▶ **Action item**: Beginning at the line that contains "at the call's" and finishing at the line that contains "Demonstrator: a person", output the data below exactly. Include both end lines and no pictures.

━━━ Source data ━━━

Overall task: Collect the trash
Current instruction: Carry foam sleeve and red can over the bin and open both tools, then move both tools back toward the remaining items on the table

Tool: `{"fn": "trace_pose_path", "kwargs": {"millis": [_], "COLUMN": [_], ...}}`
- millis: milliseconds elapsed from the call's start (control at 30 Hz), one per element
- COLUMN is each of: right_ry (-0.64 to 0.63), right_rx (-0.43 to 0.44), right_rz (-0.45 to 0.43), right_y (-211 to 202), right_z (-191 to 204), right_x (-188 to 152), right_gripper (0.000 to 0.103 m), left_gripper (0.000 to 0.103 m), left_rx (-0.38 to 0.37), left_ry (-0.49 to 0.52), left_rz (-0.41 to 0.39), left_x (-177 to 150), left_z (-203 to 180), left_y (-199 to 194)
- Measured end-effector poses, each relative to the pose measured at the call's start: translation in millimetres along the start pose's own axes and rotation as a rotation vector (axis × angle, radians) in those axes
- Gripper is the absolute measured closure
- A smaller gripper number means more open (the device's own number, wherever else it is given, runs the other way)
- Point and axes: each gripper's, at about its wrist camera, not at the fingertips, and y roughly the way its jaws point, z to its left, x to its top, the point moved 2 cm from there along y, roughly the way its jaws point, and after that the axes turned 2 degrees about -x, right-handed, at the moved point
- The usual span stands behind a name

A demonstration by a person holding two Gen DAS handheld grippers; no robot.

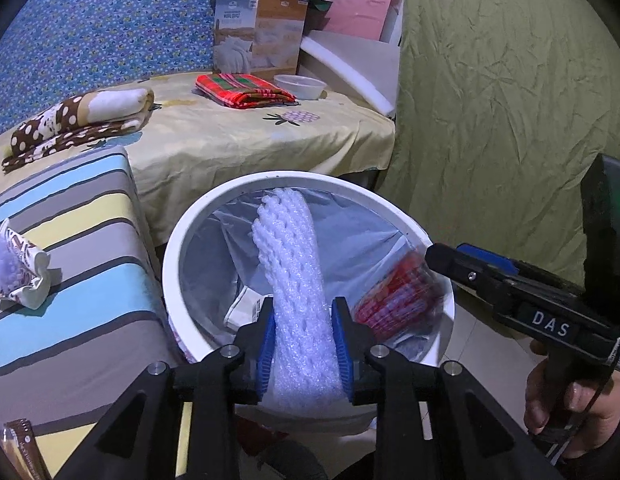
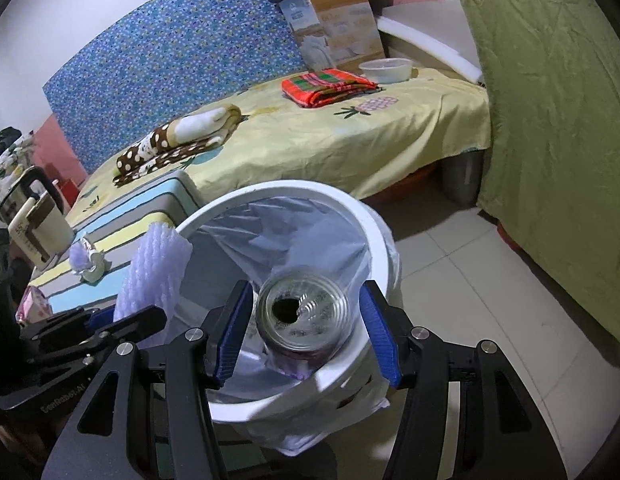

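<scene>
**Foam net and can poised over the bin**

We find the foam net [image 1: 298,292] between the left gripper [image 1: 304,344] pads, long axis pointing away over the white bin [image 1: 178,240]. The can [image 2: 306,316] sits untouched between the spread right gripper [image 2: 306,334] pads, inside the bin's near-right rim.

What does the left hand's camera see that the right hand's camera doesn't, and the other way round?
Only the left wrist view shows a person's hand at the lower right and the red side of the can. Only the right wrist view shows the can's open top and a cream cup at the far left. Both show the white bin, the foam net and the bed.
</scene>
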Motion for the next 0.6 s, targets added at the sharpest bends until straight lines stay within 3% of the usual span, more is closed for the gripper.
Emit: {"fn": "trace_pose_path", "kwargs": {"millis": [100,600], "right_ry": [0.0,0.013], "right_rx": [-0.003,0.056], "right_rz": [-0.013,-0.053], "right_y": [-4,-25], "right_z": [0,12], "right_x": [1,-1], "right_gripper": [0.044,0.044], "left_gripper": [0.061,0.059], "left_rx": [-0.007,-0.015], "left_ry": [-0.003,-0.044], "left_rz": [0.0,-0.056], "left_x": [1,-7], "left_z": [0,8], "left_y": [1,-39]}}
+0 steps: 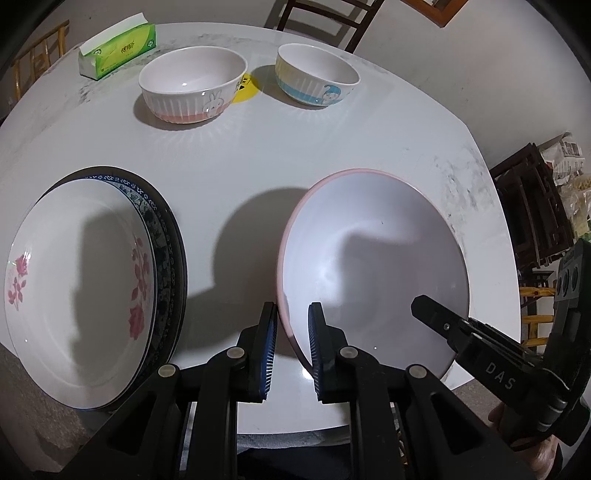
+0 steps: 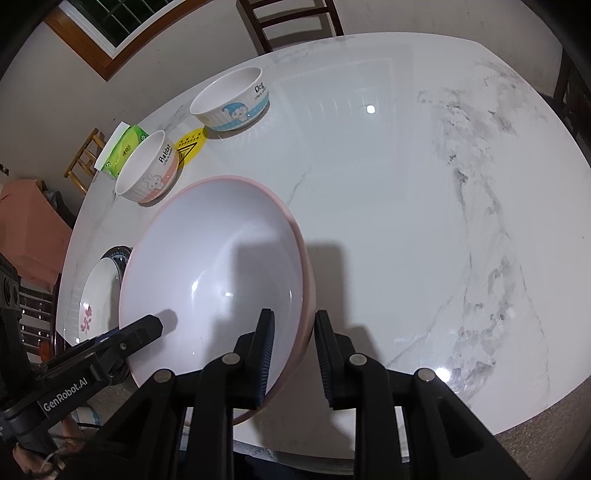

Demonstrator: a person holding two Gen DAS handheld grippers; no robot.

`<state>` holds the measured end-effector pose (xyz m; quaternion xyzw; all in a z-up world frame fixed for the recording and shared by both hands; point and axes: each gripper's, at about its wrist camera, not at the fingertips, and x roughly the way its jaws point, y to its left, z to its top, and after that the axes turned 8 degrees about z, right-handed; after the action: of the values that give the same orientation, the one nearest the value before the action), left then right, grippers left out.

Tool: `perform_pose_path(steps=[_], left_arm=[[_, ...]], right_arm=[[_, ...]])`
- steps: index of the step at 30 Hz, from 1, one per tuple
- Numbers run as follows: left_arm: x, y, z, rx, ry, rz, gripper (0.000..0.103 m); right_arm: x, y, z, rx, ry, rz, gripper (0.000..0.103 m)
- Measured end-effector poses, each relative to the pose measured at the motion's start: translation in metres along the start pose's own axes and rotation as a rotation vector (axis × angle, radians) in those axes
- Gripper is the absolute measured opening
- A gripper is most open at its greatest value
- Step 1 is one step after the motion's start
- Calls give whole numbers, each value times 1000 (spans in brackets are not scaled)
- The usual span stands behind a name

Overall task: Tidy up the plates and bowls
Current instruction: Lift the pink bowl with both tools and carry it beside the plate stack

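A large pink-rimmed bowl (image 1: 369, 258) (image 2: 214, 273) is held tilted above the white table. My left gripper (image 1: 292, 325) straddles its left rim, jaws narrowly apart on the rim. My right gripper (image 2: 293, 332) straddles its right rim the same way. A flowered white plate (image 1: 77, 291) lies on a dark blue-patterned plate (image 1: 166, 236) at the left; it also shows in the right wrist view (image 2: 96, 295). A pink rabbit bowl (image 1: 192, 86) (image 2: 147, 170) and a blue bowl (image 1: 317, 75) (image 2: 231, 101) stand at the far side.
A green tissue pack (image 1: 118, 48) lies at the far left of the marble table (image 2: 406, 221). A yellow sticker (image 1: 247, 88) sits between the two small bowls. Wooden chairs (image 1: 325, 18) stand behind the table, and dark furniture (image 1: 535, 206) at the right.
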<state>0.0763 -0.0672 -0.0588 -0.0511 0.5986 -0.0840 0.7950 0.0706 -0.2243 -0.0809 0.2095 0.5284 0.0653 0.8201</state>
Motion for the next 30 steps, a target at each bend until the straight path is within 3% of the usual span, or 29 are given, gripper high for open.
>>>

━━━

▶ **Task result**:
- Measured end-effector poses, each relative to the pose measured at the call's start: translation in millimetres along the start pose's own axes and rotation as a rotation vector (axis × angle, radians) in those axes
- Gripper is the absolute measured closure
- A smaller gripper number means more open (the device's own number, wherever else it is given, runs the other way)
- Point and axes: each gripper's, at about its wrist camera, not at the fingertips, and y roughly the way its jaws point, z to its left, x to its top, the point moved 2 cm from there along y, roughly the way its jaws point, and after that the axes turned 2 degrees about -x, right-handed, at the moved point
- The usual span stands behind a name

A demonstration by a person holding two Gen DAS handheld grippers; no robot.


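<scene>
**Foam net and can poised over the bin**

We find the foam net [image 1: 298,292] between the left gripper [image 1: 304,344] pads, long axis pointing away over the white bin [image 1: 178,240]. The can [image 2: 306,316] sits untouched between the spread right gripper [image 2: 306,334] pads, inside the bin's near-right rim.

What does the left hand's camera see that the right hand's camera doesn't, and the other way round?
Only the left wrist view shows a person's hand at the lower right and the red side of the can. Only the right wrist view shows the can's open top and a cream cup at the far left. Both show the white bin, the foam net and the bed.
</scene>
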Motion for the next 0.6 s, targets added at the sharpest bends until straight lines stay within 3% of the usual span, more is closed for the gripper.
Emit: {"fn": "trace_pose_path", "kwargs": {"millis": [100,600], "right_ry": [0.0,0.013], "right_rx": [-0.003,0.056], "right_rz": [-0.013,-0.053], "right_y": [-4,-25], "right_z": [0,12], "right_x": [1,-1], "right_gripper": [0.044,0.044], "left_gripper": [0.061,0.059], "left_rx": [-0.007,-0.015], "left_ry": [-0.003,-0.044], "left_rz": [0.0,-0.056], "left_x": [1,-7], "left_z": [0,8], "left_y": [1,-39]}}
+0 steps: 
+0 steps: 

Demonstrator: a person holding two Gen DAS handheld grippers; no robot.

This concludes the output.